# Paphiopedilum venustum alba



## mhtay1 (Dec 5, 2016)

I bought this from SVO. It has two growths. The young growth is in bud. Can anyone share me some tips how to successfully grow this species into a big specimen. Im a windowsill grower. I live in San Francisco. I water once a week. Does this species like limestone?






Sent from my SAMSUNG-SM-G920AZ using Tapatalk


----------



## NYEric (Dec 6, 2016)

That's the first venustum album I've seen with no pattern on the leaves. Should be something special.


----------



## ksriramkumar (Dec 8, 2016)

Ditto to what Eric said. Looking fwd to the blooms.


----------



## mhtay1 (Dec 8, 2016)

Ya. I have two alba. One with pattern n this one has plain green leaves. Will post the flower when it blooms. Hope its a good one. Does venustum like cold or warm? 

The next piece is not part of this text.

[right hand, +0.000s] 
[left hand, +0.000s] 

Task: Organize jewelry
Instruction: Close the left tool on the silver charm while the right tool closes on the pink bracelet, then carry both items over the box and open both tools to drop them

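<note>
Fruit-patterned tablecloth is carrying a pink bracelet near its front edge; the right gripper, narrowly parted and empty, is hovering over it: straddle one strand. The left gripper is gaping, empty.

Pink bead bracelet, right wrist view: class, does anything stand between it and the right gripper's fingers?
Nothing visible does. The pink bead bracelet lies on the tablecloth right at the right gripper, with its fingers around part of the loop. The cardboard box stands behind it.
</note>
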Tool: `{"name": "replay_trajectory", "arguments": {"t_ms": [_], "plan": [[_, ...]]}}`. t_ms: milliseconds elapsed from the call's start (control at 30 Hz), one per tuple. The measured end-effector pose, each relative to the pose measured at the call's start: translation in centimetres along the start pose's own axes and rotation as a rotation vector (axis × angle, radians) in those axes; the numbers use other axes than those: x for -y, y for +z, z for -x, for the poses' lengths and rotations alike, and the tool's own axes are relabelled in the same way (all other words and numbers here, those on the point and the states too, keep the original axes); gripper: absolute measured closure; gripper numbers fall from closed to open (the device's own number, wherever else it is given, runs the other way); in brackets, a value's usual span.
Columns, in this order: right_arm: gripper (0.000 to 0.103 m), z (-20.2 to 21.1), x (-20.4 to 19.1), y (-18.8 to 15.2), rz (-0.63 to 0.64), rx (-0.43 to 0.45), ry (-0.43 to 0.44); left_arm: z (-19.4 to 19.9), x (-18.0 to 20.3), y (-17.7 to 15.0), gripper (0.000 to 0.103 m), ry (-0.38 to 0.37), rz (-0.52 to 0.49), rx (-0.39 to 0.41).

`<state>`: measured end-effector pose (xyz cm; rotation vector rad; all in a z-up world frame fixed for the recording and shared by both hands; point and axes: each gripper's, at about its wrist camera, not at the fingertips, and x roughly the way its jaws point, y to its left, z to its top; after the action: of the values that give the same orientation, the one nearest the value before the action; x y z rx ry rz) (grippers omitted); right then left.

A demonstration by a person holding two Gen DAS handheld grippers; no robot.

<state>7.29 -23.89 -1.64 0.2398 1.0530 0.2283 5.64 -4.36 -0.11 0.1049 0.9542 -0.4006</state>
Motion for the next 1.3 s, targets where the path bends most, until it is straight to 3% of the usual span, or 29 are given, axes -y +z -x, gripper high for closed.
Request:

Sent from my SAMSUNG-SM-G920AZ using Tapatalk


----------



## tomkalina (Dec 8, 2016)

Has anyone ever seen a venustum album with solid green leaves ?


----------



## NYEric (Dec 8, 2016)

You know how some people can identify a species by the leaves, shape, markings, etc. These don't look like venustum. If it is venustum it is very special. Keep us posted.


----------



## littlefrog (Dec 8, 2016)

I've never seen one either... Would be like a wardii album with plain green leaves. If anybody has one of those I'll take it.


----------



## mhtay1 (Dec 22, 2016)

Sad news. Last week, the temperature dropped to 40F and the bud blasted. Im so so sad. I was so excited to see the flower to bloom. 

Sent from my SAMSUNG-SM-G920AZ using Tapatalk


----------



## NYEric (Dec 23, 2016)

Open it up anyway to see what was developing.


----------



## abax (Dec 23, 2016)

mhtay1...damn that's a shame! I wanted to see the bloom
too.


----------



## SlipperFan (Dec 25, 2016)

Sad, indeed. I wanted to see if it is really a venustum, because I've also never seen one with plain leaves. Sigh. Well, we'll have to wait until next time.


----------



## Hyun007 (Jan 3, 2017)

Such a shame and as well as no one warn you about the shriveled leaves but more interested on the colour of the leaves. I think the shriveled leaves is an indication that is getting too cold or something is not right.

Placing it at the window is not an ideal place in the winter as it is the coldest place in the house no matter how good is your central heating.


----------